DESCRIPTION (provided by applicant): Dr. Wu's isolation and characterization of the Fap1 molecule, a glycosylated fimbrial structural subunit of Streptococcus parasanguis, was a significant breakthrough in understanding the basic for fimbrial biosynthesis and adhesion in Gram-positive bacteria. Fap1-like molecules and genes involved in Fapl glycosylation are not only highly conserved across oral streptococci but are also present in Streptococcus pneumoniae and in the staophlococci. Dr. Wu's current research on the glycoslylation of Fap1 is extremely exciting. It is likely that a universal glycosylation machinery is present in Gram-positive bacteria and the findings from these studies would be applicable to other organisms. Recently, he identified a gene cluster that is required for the glycosylation of Fap1. He is currently in the process of determining the biosynthetic pathway by which Fap1 is glycosylated using molecular genetic, structural biology, and biochemical approaches. With the support of a K22 award, Dr. Wu will take formal courses in mass spectrometry and bioinformatics and receive hands-on training in Mass spectrometry analysis of the carbohydrate structure and biochemical analysis of key enzymes involved in protein glycosylation. The support of a K22 will provide Dr. Wu with new skills and knowledge in carbohydrate biochemistry that will position him to pursue new avenues in the study of glycosylation of streptococcql adhesions. Dr. Wu is in a unique position to determine the mechanisms of prokaryotic glycosylation and Gram-positive fimbrial biogenesis as the explict genetic tools have been generated in Dr. Fives-Taylor's laboratory over the last 20 years. Dr. Wu's strength in molecular genetics coupled with the training in carbohydrate biochemistry specifically in mass spectrometry analysis and enzymology will enhance his career development in this exciting research area. The results of this proposal will help define the biosynthetic pathway for Fap1 glycosylation. New genes in the pathway may endow microbes with new effector functions or aid in the evasion of host defense, strategies that are important components of disease-causing capabilities of a number of bacterial pathogens. Therefore, elucidation of Fap1 glycosylation may provide a framework for understanding the role of glycoslyation in bacterial pathogenesis.
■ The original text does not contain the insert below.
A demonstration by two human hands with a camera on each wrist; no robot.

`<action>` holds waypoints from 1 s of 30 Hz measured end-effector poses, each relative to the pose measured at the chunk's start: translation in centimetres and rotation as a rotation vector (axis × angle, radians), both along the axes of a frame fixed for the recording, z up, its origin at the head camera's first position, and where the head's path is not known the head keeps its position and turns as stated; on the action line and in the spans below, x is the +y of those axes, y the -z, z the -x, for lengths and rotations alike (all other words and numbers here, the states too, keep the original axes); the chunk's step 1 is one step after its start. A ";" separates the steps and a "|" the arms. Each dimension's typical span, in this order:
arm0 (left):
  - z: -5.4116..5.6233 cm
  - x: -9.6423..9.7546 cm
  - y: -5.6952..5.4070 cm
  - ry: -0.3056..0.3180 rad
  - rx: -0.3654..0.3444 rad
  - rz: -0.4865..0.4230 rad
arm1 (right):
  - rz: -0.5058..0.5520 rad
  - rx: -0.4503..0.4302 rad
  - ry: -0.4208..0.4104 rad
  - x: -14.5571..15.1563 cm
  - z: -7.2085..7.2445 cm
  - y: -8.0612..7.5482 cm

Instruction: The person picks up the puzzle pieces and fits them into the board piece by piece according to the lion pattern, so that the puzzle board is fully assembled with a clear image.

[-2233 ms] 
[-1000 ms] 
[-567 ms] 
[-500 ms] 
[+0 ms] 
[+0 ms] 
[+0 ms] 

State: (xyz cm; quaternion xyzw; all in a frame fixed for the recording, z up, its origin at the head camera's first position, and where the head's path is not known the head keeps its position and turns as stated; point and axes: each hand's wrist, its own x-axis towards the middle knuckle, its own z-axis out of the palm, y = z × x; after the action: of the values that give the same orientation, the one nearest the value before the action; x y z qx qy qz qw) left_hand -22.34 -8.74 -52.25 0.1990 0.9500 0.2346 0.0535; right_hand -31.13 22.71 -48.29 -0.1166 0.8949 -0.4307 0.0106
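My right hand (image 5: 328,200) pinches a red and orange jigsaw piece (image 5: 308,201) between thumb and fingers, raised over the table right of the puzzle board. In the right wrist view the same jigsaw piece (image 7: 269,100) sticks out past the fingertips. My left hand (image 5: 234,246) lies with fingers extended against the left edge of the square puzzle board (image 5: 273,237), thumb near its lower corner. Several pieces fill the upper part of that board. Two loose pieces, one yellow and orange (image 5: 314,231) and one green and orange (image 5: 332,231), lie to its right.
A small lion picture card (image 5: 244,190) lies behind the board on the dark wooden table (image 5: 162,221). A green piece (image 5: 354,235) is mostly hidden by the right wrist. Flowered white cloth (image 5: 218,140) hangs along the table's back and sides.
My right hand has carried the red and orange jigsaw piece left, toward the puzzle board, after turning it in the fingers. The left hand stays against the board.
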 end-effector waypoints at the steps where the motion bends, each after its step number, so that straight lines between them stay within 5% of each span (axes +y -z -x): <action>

描述（由申请人提供）：吴博士分离并鉴定了副猪链球菌的糖基化菌毛结构亚基Fap1分子，这是了解革兰氏阳性菌菌毛生物合成和粘附基础的重大突破。参与fap1糖基化的fap1样分子和基因不仅在口腔链球菌中高度保守，而且在肺炎链球菌和葡萄球菌中也存在。吴博士目前对Fap1糖基化的研究非常令人兴奋。很可能革兰氏阳性细菌中存在一种普遍的糖基化机制，这些研究的结果将适用于其他生物体。最近，他发现了Fap1糖基化所需的一个基因簇。他目前正在利用分子遗传学、结构生物学和生化方法确定Fap1糖基化的生物合成途径。在K22奖的支持下，吴博士将参加质谱和生物信息学的正式课程，并接受碳水化合物结构的质谱分析和蛋白质糖基化关键酶的生化分析的实践培训。K22的支持将为吴博士提供碳水化合物生物化学方面的新技能和知识，这将使他在链球菌黏附的糖基化研究中寻求新的途径。吴博士在确定原核糖基化和革兰氏阳性菌毛生物发生机制方面具有独特的地位，因为在过去的20年里，法夫斯-泰勒博士的实验室已经产生了明确的遗传工具。吴博士在分子遗传学方面的优势，加上碳水化合物生物化学特别是质谱分析和酶学方面的培训，将促进他在这个令人兴奋的研究领域的职业发展。这一建议的结果将有助于确定Fap1糖基化的生物合成途径。该途径中的新基因可能赋予微生物新的效应功能或帮助逃避宿主防御，这些策略是许多细菌病原体致病能力的重要组成部分。因此，阐明Fap1糖基化可能为理解糖基化在细菌发病机制中的作用提供一个框架。